The TrainCategory processor makes requests to a Category component, to train one or more categories. The processor uses the text content of incoming documents to train categories (document metadata is ignored).

The TrainCategory processor has an advanced configuration interface that you can use to:

  • view the categories that already exist

    TIP: To get this information, the processor uses action=CategoryGetHierDetails.

  • create a new category (click )
  • view and manually edit the training of existing categories (select a category and click ).

    NOTE: Using the advanced configuration interface, you can train a category with text or by specifying a Boolean expression. When you train a category with a Boolean expression, attempting to add further training to that category from incoming documents results in an error and the documents are transferred to the "failed" relationship.

  • delete a category (select a category and click ).

On the "TESTER" tab you can enter text and see which categories it matches, if any.

After training categories, you can categorize documents by using the CategorizeDocument processor.

For more information about categorization, refer to the Knowledge Discovery Administration Guide.

Properties

Name Default Value Description
IDOL License Service  

An IdolLicenseServiceImpl that provides a way to communicate with a Knowledge Discovery License Server.

Category Host   The host name or IP address of the Category component.
Category Port   The Category component ACI port.
Request Timeout 60 The maximum amount of time to wait, in seconds, for a response from the Category component.
SSL Config Service   An optional IdolSSLConfigServiceImpl that specifies the settings to use to communicate with the Category component over SSL/TLS. Set this property if your Category component has been configured to accept connections over SSL.
Category Name  

The name of the category that you want to train.

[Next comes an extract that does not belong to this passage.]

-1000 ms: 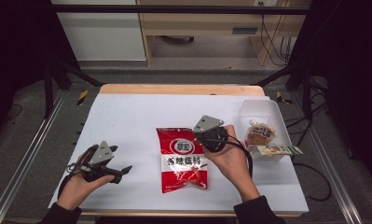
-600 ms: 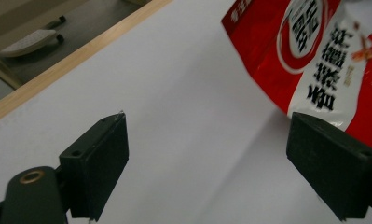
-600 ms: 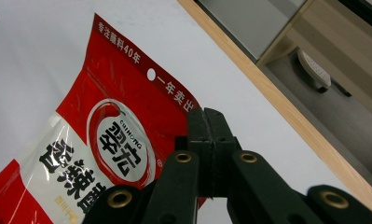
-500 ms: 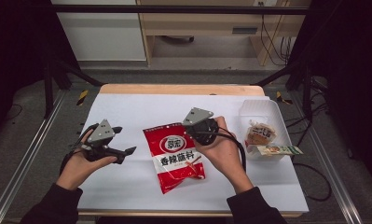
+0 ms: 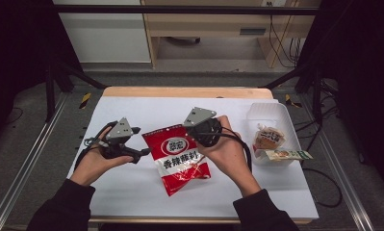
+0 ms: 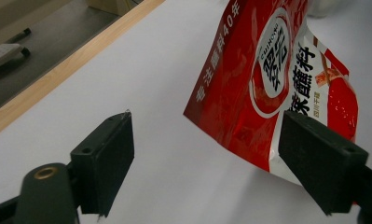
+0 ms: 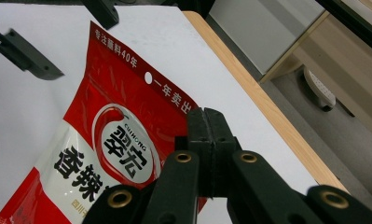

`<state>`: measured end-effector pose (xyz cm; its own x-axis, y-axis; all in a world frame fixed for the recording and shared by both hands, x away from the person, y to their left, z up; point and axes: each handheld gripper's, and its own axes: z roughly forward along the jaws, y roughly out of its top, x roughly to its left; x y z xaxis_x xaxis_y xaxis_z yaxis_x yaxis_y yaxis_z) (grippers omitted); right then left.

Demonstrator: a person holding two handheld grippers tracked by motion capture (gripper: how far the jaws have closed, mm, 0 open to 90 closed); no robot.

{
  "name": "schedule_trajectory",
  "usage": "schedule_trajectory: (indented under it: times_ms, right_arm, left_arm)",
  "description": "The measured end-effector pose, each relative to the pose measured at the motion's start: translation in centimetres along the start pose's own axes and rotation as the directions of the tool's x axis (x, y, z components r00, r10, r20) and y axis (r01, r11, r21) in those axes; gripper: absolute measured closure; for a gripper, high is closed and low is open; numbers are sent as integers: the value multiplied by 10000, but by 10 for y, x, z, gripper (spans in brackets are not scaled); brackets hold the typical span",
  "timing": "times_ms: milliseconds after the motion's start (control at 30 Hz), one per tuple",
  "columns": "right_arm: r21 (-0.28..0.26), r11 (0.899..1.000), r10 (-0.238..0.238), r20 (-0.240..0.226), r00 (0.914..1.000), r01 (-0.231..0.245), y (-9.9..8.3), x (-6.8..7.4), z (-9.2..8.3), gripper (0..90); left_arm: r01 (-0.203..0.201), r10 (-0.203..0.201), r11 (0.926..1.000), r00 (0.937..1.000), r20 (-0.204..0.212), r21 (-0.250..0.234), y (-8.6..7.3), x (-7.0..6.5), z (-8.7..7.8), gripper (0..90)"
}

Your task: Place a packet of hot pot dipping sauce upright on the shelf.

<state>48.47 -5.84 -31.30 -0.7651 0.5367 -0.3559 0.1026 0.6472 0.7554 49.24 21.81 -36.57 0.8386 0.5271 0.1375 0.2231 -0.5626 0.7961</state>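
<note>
A red and white snack bag (image 5: 180,159) hangs tilted over the white table (image 5: 132,202), lifted by its top corner. My right gripper (image 5: 192,131) is shut on that corner, and in the right gripper view its jaws (image 7: 207,114) pinch the bag (image 7: 118,140) at the upper edge. My left gripper (image 5: 140,142) sits just left of the bag, jaws wide apart. They have just been closing a little. In the left gripper view the bag's edge (image 6: 277,70) reaches in between the left gripper's tips (image 6: 204,140), and neither pad presses on it. The left gripper (image 7: 67,35) also appears far off in the right gripper view.
A white tray (image 5: 271,113) stands at the table's right side with a bun packet (image 5: 268,137) in it and a green packet (image 5: 286,155) on its front rim. A wooden edge (image 5: 180,92) runs along the far side of the table.
The right gripper has raised the bag's top corner, so the bag went from lying flat to hanging tilted. The left gripper has moved up and right, to the bag's left edge.
</note>
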Motion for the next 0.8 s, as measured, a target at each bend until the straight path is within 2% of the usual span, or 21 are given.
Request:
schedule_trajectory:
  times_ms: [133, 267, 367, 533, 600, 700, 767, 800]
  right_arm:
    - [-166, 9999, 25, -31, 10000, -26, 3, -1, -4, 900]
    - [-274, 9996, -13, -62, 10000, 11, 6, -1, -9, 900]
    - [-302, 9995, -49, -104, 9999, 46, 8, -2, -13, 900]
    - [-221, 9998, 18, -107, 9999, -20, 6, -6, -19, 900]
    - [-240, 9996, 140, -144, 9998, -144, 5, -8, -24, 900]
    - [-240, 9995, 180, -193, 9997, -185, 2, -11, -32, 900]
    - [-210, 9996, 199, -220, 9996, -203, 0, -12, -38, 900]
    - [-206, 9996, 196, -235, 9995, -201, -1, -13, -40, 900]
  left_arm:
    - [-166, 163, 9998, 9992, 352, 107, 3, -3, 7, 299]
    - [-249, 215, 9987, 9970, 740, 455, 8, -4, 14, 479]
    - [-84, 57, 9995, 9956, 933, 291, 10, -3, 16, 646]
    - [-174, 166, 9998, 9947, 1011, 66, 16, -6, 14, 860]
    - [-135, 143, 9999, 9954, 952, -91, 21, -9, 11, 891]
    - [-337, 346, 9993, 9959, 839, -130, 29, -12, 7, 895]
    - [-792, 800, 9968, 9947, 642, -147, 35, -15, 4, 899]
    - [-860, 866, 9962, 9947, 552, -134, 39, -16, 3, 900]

You can specify either:

  • a single, fixed, category name.
  • a dynamic value, by using NiFi expression language to produce a value based on the incoming FlowFile. For example, you could specify ${"idol.category"} to select the value of the idol.category FlowFile attribute.

The processor automatically creates any categories that do not exist.

Batch Size 100 The maximum number of documents to batch into a single training request.

Relationships

Name Description
success FlowFiles that were processed successfully.
failure FlowFiles that were not processed successfully.